Directions
Return the data below in full. Keep each character unchanged.
#####
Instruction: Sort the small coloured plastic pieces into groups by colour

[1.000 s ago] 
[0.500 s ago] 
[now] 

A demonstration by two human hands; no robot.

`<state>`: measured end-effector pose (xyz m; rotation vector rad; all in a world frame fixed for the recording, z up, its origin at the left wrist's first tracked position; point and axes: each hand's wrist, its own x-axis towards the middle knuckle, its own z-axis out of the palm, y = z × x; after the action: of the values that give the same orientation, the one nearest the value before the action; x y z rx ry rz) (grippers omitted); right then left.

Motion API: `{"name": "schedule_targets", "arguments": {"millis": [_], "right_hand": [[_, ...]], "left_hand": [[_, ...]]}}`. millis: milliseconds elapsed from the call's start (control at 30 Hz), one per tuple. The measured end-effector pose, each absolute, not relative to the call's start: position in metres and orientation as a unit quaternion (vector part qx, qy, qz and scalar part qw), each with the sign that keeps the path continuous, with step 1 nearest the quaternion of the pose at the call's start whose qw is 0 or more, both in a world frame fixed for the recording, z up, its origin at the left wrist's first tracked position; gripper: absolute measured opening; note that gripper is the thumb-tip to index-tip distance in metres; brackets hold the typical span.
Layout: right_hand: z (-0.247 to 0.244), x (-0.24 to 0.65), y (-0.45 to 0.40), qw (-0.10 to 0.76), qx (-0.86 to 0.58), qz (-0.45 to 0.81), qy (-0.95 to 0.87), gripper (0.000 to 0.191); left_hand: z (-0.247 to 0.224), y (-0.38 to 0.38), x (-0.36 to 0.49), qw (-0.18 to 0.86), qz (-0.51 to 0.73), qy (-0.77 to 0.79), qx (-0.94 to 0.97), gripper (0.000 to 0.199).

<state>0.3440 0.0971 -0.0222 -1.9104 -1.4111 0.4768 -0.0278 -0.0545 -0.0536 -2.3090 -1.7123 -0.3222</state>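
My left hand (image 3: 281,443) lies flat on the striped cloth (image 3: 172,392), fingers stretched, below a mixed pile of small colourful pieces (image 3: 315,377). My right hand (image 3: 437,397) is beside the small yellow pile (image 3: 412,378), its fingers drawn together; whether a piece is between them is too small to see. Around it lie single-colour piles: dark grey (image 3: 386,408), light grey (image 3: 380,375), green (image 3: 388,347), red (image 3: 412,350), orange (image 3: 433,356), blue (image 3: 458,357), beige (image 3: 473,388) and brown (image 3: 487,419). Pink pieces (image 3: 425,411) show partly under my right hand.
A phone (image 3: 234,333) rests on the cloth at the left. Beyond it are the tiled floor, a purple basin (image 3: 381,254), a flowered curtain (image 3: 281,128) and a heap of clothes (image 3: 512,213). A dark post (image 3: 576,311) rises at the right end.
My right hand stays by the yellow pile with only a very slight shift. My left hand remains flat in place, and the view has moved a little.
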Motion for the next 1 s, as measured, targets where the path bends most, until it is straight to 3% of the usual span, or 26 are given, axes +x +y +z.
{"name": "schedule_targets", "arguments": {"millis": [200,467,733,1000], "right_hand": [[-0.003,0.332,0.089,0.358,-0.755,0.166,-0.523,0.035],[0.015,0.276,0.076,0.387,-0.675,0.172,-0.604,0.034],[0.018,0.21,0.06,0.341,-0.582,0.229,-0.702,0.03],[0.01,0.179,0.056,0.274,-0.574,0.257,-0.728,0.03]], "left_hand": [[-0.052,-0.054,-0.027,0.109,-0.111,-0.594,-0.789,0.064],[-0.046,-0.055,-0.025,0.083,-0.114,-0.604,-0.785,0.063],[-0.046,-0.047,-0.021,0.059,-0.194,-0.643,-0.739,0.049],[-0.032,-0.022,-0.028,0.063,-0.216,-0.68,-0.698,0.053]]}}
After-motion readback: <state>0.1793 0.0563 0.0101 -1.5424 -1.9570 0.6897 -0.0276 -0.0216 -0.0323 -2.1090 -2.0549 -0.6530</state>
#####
Written reply
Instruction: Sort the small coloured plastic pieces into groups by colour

[1.000 s ago] 
[0.500 s ago] 
[now] 

A demonstration by two human hands; no robot.

`<state>`: measured end-effector pose (xyz m; rotation vector rad; all in a world frame fixed for the recording, z up, its origin at the left wrist's first tracked position; point and axes: each hand's wrist, its own x-axis towards the middle knuckle, its own z-axis out of the palm, y = z × x; after the action: of the values that give the same orientation, the one nearest the value before the action; x y z rx ry rz) (grippers omitted); right then left.

Motion API: `{"name": "schedule_targets", "arguments": {"millis": [_], "right_hand": [[_, ...]], "left_hand": [[_, ...]]}}`. millis: milliseconds elapsed from the call's start (control at 30 Hz), one per tuple. The measured end-effector pose, each absolute, not relative to the call's start: position in metres and orientation as a unit quaternion (vector part qx, qy, qz and scalar part qw), each with the sign that keeps the path continuous, with step 1 nearest the quaternion of the pose at the call's start whose qw is 0 or more, both in a world frame fixed for the recording, z up, its origin at the left wrist's first tracked position; gripper: absolute measured opening; note that gripper is the thumb-tip to index-tip distance in metres; brackets hold the typical span.
Layout: right_hand: z (-0.247 to 0.244), x (-0.24 to 0.65), y (-0.45 to 0.40), qw (-0.10 to 0.76), qx (-0.86 to 0.58), qz (-0.45 to 0.81), qy (-0.95 to 0.87), gripper (0.000 to 0.191); left_hand: z (-0.247 to 0.224), y (-0.38 to 0.38), x (-0.36 to 0.49), qw (-0.18 to 0.86), qz (-0.51 to 0.73), qy (-0.77 to 0.79), qx (-0.94 to 0.97), gripper (0.000 to 0.199).

<state>0.3440 0.0971 -0.0222 -1.9104 -1.4111 0.4768 -0.0278 -0.0545 -0.0536 -2.3090 -1.7123 -0.3222</state>
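My left hand (image 3: 281,443) lies flat on the striped cloth (image 3: 172,392), fingers stretched, below a mixed pile of small colourful pieces (image 3: 315,377). My right hand (image 3: 437,397) is beside the small yellow pile (image 3: 412,378), its fingers drawn together; whether a piece is between them is too small to see. Around it lie single-colour piles: dark grey (image 3: 386,408), light grey (image 3: 380,375), green (image 3: 388,347), red (image 3: 412,350), orange (image 3: 433,356), blue (image 3: 458,357), beige (image 3: 473,388) and brown (image 3: 487,419). Pink pieces (image 3: 425,411) show partly under my right hand.
A phone (image 3: 234,333) rests on the cloth at the left. Beyond it are the tiled floor, a purple basin (image 3: 381,254), a flowered curtain (image 3: 281,128) and a heap of clothes (image 3: 512,213). A dark post (image 3: 576,311) rises at the right end.
My right hand stays by the yellow pile with only a very slight shift. My left hand remains flat in place, and the view has moved a little.
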Motion for the next 1 s, as measured, targets where the path bends most, until it is straight to 3% of the usual span, or 26 are given, axes +x +y +z.
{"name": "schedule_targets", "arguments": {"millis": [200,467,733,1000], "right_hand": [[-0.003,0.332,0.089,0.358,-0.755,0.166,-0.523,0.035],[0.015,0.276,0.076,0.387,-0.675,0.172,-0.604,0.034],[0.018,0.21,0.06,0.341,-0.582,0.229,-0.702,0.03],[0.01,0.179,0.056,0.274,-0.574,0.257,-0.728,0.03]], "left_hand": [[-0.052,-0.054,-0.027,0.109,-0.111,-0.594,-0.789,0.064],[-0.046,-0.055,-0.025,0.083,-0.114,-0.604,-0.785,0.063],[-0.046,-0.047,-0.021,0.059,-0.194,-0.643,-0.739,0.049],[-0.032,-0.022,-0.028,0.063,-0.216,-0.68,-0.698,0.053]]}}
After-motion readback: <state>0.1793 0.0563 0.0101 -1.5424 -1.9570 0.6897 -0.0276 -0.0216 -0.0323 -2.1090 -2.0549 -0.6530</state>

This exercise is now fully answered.